> WHAT IS EXPECTED
Of all the lines in the entries below, give again exactly those starting at the line containing "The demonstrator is" and ending at the line containing "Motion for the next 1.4", both ends included, and no others.

> STUDY MATERIAL
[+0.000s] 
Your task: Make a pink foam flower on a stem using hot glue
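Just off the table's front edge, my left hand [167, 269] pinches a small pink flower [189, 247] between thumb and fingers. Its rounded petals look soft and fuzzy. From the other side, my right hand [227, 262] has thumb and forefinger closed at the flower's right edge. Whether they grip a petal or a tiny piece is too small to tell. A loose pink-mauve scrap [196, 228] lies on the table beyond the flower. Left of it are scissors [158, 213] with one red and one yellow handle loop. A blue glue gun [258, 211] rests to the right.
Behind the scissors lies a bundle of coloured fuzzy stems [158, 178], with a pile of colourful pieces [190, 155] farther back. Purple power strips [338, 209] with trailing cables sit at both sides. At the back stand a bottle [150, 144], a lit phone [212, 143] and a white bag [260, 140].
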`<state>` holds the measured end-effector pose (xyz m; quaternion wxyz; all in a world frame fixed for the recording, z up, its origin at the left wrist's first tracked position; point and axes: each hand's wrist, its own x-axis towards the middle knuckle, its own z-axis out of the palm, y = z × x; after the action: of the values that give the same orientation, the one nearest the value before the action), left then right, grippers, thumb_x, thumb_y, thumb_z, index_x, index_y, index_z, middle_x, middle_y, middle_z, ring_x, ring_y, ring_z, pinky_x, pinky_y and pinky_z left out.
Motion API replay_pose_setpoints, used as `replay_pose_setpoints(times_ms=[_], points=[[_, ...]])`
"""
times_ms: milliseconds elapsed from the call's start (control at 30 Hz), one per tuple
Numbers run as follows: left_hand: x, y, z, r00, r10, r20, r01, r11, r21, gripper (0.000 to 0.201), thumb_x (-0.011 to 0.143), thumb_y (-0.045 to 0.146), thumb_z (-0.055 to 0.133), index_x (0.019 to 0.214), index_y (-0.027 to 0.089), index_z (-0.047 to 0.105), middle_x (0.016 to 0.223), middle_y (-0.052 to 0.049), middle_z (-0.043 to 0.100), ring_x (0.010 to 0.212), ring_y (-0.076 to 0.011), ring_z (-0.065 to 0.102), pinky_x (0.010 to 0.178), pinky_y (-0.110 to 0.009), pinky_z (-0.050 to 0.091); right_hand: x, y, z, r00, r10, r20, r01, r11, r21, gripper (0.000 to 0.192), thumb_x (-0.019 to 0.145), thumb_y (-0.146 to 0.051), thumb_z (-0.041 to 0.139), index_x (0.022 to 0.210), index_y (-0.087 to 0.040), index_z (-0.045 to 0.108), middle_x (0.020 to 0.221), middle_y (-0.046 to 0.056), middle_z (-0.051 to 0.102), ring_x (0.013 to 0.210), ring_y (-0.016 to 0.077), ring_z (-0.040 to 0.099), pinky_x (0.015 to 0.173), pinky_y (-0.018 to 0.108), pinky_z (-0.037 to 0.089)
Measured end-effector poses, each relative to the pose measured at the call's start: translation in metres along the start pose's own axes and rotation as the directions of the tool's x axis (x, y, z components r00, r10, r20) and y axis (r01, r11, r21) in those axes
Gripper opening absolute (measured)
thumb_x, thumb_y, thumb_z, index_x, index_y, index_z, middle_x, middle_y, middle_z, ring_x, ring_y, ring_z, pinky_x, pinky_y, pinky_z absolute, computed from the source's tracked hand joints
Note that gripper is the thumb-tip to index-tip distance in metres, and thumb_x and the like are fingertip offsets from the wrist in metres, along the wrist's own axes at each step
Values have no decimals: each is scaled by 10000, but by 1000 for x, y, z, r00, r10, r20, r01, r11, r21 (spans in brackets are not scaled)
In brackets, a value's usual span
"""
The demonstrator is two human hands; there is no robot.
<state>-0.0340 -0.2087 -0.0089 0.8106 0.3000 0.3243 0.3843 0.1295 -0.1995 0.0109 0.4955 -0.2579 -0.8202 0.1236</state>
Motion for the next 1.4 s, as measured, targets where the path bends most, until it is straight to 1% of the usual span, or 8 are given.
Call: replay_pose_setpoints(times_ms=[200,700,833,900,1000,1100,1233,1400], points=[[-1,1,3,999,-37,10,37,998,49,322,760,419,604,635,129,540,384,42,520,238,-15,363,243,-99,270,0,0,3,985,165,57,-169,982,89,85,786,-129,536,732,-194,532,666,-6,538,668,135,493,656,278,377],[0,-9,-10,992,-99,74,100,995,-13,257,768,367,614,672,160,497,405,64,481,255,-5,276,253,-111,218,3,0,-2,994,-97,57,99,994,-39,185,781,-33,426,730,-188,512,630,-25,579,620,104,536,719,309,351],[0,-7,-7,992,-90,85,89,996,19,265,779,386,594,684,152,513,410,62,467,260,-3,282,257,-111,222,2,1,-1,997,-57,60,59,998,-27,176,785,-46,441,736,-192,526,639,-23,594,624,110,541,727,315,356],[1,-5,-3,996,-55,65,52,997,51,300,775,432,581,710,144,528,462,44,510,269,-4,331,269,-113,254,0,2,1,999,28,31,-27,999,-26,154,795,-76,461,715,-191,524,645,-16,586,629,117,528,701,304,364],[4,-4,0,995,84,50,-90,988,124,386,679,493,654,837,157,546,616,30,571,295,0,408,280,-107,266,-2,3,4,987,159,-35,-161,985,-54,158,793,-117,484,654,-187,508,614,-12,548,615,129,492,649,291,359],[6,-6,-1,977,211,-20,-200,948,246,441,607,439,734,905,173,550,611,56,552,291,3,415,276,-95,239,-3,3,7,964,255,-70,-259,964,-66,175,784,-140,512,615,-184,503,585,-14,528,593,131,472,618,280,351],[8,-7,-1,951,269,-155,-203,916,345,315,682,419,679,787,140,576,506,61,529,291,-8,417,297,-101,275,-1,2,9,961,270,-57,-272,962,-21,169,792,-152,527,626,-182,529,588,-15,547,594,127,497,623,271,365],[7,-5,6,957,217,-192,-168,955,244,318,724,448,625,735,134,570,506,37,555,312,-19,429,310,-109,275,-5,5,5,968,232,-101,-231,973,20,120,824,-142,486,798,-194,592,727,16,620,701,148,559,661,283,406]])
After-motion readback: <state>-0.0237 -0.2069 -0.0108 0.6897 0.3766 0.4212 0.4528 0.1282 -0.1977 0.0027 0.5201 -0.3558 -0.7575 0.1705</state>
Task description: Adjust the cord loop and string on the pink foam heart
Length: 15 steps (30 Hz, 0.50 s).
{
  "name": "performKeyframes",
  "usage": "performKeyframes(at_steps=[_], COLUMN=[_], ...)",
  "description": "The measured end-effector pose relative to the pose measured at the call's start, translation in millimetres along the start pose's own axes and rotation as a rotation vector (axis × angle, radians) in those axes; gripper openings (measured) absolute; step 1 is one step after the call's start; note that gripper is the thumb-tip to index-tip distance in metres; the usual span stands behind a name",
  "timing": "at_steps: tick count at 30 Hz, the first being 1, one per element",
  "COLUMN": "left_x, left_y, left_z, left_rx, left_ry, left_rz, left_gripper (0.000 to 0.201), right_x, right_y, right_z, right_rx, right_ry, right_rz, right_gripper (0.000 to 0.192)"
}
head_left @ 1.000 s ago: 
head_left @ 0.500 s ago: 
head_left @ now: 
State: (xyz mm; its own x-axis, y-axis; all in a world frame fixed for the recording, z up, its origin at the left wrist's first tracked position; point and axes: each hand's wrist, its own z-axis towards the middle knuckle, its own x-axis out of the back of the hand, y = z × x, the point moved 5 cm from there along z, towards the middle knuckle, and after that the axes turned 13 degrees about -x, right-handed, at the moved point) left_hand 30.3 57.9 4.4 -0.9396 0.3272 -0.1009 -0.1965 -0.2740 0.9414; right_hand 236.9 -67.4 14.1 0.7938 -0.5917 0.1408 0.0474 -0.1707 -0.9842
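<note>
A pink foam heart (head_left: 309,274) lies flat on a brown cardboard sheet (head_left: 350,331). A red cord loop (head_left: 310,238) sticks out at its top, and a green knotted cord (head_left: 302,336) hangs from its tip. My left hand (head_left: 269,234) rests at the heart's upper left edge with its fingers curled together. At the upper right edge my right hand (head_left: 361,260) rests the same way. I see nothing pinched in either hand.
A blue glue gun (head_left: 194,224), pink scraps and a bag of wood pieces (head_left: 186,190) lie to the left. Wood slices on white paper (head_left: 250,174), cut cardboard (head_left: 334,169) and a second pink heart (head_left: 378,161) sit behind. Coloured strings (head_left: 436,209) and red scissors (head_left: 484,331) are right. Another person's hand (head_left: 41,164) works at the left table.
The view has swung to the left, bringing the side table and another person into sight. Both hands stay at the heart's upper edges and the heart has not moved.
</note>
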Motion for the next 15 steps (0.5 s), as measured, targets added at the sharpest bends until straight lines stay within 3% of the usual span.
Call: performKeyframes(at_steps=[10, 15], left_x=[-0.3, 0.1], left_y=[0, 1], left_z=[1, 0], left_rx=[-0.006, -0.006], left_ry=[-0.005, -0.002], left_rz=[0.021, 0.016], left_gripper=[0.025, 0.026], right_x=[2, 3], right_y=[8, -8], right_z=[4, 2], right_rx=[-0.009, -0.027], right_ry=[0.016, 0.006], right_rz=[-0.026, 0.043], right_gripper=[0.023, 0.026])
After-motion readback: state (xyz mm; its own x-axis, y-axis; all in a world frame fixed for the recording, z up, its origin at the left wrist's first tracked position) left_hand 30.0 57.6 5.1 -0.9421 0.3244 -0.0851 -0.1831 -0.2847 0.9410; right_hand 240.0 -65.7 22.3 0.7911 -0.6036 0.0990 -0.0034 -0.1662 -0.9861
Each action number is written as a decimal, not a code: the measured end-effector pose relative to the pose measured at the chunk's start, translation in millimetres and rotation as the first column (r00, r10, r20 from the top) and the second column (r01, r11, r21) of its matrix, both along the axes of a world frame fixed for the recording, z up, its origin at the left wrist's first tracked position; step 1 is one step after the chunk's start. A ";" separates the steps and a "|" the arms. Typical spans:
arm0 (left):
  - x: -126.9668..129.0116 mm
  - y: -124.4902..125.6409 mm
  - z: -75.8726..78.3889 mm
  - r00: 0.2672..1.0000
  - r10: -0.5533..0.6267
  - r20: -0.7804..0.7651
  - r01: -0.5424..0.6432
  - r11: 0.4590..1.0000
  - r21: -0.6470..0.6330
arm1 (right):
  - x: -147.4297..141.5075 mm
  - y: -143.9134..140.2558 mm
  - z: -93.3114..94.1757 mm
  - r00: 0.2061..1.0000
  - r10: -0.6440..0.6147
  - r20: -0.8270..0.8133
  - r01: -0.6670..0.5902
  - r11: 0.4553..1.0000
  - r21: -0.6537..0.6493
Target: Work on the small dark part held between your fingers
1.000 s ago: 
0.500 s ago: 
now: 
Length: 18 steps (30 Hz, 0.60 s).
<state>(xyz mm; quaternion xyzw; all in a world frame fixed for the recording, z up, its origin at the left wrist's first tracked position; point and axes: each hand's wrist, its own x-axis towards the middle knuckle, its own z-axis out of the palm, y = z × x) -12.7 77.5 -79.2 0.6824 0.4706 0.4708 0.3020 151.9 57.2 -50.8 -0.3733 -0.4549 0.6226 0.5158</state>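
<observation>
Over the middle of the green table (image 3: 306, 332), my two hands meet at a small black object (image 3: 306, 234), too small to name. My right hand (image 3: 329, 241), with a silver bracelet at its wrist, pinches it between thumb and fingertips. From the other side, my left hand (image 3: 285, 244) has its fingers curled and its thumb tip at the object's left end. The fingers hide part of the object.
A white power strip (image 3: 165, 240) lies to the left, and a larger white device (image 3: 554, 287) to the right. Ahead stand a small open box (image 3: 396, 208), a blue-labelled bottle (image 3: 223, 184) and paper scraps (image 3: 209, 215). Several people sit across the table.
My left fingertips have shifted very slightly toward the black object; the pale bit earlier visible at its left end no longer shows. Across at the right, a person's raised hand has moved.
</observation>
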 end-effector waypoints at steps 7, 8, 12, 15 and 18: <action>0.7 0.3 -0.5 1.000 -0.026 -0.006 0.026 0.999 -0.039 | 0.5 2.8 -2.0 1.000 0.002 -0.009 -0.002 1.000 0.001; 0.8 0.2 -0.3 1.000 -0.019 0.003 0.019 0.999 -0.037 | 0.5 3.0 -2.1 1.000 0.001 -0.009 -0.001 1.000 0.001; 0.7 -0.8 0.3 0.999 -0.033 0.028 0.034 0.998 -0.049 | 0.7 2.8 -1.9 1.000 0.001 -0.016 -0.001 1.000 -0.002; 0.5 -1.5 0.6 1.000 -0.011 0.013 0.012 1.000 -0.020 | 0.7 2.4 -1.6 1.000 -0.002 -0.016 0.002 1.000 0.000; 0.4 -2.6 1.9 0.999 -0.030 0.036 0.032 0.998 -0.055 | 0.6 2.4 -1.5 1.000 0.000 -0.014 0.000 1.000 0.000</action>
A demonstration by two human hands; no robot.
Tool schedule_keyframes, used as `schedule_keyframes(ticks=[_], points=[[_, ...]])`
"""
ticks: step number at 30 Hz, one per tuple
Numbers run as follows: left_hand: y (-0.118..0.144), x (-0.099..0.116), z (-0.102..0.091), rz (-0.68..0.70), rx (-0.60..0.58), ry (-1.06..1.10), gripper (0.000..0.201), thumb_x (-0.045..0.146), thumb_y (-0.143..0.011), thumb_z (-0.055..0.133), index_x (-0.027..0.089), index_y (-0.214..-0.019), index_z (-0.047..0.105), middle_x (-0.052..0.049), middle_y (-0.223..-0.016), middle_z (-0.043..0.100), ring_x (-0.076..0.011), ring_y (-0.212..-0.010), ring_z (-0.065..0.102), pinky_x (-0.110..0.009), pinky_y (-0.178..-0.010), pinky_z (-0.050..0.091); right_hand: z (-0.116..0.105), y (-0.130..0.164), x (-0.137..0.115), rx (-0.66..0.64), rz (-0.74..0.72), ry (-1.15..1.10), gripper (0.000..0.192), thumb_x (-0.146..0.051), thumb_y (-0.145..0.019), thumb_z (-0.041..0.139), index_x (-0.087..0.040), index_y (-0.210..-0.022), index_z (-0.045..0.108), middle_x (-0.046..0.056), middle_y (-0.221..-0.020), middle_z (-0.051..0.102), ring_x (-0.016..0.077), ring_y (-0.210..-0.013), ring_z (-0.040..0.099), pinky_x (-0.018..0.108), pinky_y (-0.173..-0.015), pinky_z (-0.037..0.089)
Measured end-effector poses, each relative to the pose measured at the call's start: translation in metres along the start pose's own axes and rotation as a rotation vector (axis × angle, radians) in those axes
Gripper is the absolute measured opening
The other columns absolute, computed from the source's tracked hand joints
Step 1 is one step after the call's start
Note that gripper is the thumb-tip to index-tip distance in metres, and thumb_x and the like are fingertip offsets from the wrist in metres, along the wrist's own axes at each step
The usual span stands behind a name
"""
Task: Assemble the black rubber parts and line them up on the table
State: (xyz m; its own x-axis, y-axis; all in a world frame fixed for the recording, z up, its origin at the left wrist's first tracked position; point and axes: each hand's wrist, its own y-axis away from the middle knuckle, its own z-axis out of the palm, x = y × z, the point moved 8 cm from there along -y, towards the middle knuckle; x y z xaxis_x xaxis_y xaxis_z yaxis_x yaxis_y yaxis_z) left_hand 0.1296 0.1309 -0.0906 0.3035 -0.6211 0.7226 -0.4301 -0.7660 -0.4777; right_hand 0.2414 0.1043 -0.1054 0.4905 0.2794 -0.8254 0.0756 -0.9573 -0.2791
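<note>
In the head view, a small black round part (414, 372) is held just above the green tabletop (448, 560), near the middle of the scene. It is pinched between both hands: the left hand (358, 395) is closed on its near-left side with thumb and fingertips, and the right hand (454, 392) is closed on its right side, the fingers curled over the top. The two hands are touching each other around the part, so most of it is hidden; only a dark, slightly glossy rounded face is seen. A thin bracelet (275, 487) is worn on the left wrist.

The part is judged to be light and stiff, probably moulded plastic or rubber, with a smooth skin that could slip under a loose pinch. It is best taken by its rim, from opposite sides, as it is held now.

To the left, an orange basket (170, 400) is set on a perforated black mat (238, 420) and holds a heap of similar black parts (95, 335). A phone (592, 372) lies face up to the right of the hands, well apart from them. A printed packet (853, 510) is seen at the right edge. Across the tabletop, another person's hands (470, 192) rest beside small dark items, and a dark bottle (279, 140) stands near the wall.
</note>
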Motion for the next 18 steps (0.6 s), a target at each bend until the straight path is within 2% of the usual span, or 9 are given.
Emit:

> PROBLEM SOLUTION
The demonstrator is two human hands; there is no robot.
<state>-0.0340 -0.2087 -0.0089 0.8106 0.3000 0.3243 0.3843 0.1295 -0.1995 0.0109 0.4955 -0.2579 -0.8202 0.1236</state>
Motion for the next 1.4 s, as measured, targets where the path bends most, until it is straight to 1% of the usual span, or 8 are given.

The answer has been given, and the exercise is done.